Beyond that....WHAT A TRIP!!!! I loved every minute of it. It was 24 hrs driving each way but it didn't seem like it. My friend Kristin and her 13 wk old golden puppy "Millie" came with me as far as Huron, OH (near Sandusky/Toledo) where the first night I toured their beautiful little town and we took the dogs swimming in Lake Erie. Next day I launched off for Ontario which was just absolutely beautiful. I have never seen corn and wheat growing in fields and even that was exciting  Stratford was an adorable town and I love the friendly, relaxed Canadian attitude! Everyone was lovely! LOVED IT!
The show was really fantastic, I knew several people and made great friends with many more.
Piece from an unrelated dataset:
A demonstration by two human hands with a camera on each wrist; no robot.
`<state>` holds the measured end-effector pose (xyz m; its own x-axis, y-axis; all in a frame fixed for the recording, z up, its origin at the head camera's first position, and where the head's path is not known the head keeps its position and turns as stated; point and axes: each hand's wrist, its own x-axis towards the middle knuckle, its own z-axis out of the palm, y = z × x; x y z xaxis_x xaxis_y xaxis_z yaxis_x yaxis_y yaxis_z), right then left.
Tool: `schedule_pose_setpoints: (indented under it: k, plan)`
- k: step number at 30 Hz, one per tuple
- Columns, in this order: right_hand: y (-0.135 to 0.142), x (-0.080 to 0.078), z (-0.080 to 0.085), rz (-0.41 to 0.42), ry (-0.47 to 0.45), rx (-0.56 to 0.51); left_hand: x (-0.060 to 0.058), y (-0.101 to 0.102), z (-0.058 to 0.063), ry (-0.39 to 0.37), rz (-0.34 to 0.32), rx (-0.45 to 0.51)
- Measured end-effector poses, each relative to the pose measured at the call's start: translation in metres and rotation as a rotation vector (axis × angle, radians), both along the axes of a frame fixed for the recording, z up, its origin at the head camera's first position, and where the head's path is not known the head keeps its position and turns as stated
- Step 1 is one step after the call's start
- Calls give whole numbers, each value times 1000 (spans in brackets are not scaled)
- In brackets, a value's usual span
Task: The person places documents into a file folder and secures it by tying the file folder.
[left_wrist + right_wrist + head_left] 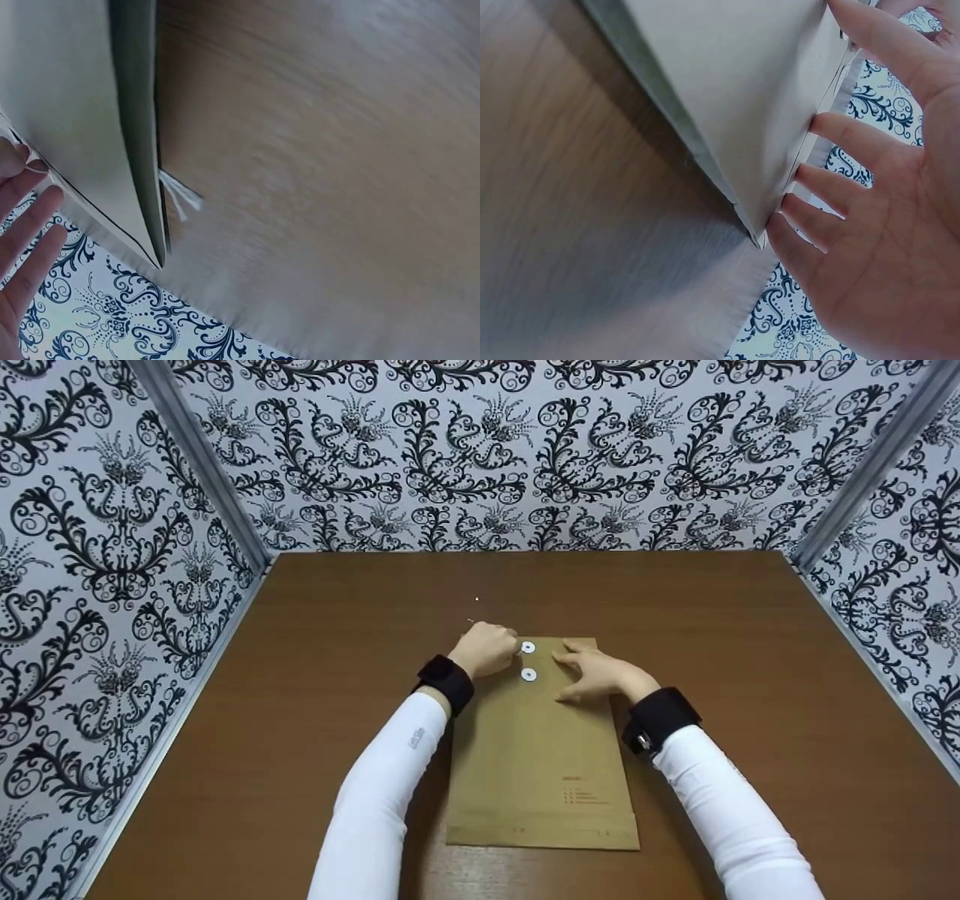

Fisher had three puppies there who all competed, not only did they make us really proud by completing FOUR titles (two WCI, one WC and one CD) but they of course were at the top of their game of cuteness and personality  
I also got to meet several GRFers -- Tim "TexMex" was our judge for WC -- he still hasn't set up the water blind series for us but what a nice guy and his dog Tex is pretty cool too! Steph (Molson's mom) is adorable and so glad she took the great photos, thanks Steph! And of course Shelley with her crew of Winter (my favorite guy), Breeze & Butch (I think that is the young guy's name)...really enjoyed meeting you, I have a new friend in Canada! 
Fisher competed in field the first day and earned his Canadian WC. The 2nd day we competed in Veterans conformation class where he was 2nd in 7-10 dogs under a judge from Scotland, what an honor. The next day at the National Specialty Fisher was THIRD in the big open dogs class (conformation) and I was absolutely thrilled! He was the oldest dog by 2 years in the whole class (he is 7) and by far the darkest in color. The dogs are heavily European influence and most of them very light colored. He showed very well for me and I was quite happy with 3rd place. The last day, Sunday, was our only stint in Obedience. In Canada he had to start at the bottom, in Novice. Knowing this I have been training basic novice exercises for the past two months, just working on motivation and precision. Well it paid off. Fisher won not only the Novice B class at the Sunday specialty but got High In Trial (highest overall) with a score of 199 out of 200. This is a rare score, they don't dish those out often  He got an ovation after his performance and we won a big rosette! So exciting. I was also interviewed by the local news station and was on TV, haha! Yes they looked for the exhibitor that traveled from farthest away!
Sunday night I drove back to Ohio, and we stayed an extra day to do some touristy stuff. Cleveland was only an hour away so Kristin & I went to the Rock & Roll Hall of Fame Museum, something I've long wanted to do -- very cool!!!!!! We also went on a tour of Kristin's sister's garden, she is a horticulturist and it was just fabulous. Their flowers outdo our southern varieties tenfold. Beautiful!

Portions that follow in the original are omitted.